- Exercise objective -
Everything in the listing below except the pictures should be reproduced exactly.

>>>

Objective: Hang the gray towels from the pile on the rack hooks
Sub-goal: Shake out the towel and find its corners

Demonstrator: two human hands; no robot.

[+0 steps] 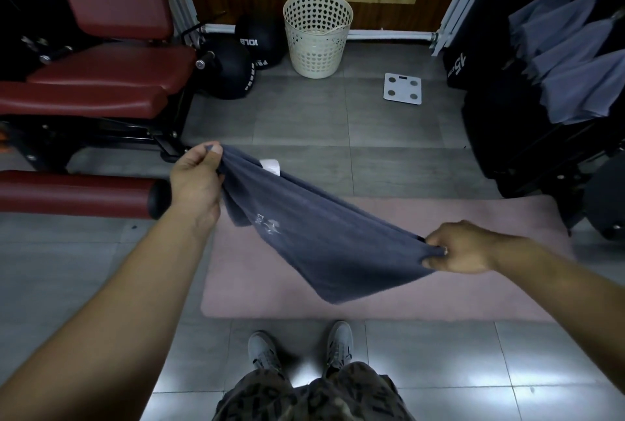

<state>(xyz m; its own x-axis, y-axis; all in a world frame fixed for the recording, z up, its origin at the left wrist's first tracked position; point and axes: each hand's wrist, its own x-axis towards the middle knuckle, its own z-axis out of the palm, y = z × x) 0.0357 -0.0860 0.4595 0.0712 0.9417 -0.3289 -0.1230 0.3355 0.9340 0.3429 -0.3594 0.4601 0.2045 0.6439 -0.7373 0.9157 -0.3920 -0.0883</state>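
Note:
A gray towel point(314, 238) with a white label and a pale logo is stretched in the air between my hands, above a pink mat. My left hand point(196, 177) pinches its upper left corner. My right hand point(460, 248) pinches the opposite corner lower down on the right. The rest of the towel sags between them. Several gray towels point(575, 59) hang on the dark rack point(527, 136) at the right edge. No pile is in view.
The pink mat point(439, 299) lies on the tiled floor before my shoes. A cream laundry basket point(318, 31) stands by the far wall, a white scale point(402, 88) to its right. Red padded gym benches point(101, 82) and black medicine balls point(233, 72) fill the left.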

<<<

- Task solution -
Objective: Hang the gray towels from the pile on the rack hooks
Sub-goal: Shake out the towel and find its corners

Demonstrator: two human hands; no robot.

[+0 steps] 

<state>(xyz m; its own x-axis, y-axis; all in a world frame fixed for the recording, z up, its origin at the left wrist's first tracked position; point and axes: each hand's wrist, its own x-axis towards the middle knuckle, its own z-axis out of the palm, y = z × x) 0.0357 -0.0860 0.4595 0.0712 0.9417 -0.3289 -0.1230 0.3355 0.9340 0.3429 -0.3594 0.4601 0.2045 0.6439 -0.7373 0.9157 -0.3920 -0.0883</state>
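Note:
A gray towel point(314, 238) with a white label and a pale logo is stretched in the air between my hands, above a pink mat. My left hand point(196, 177) pinches its upper left corner. My right hand point(460, 248) pinches the opposite corner lower down on the right. The rest of the towel sags between them. Several gray towels point(575, 59) hang on the dark rack point(527, 136) at the right edge. No pile is in view.
The pink mat point(439, 299) lies on the tiled floor before my shoes. A cream laundry basket point(318, 31) stands by the far wall, a white scale point(402, 88) to its right. Red padded gym benches point(101, 82) and black medicine balls point(233, 72) fill the left.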

There is no more to this exercise.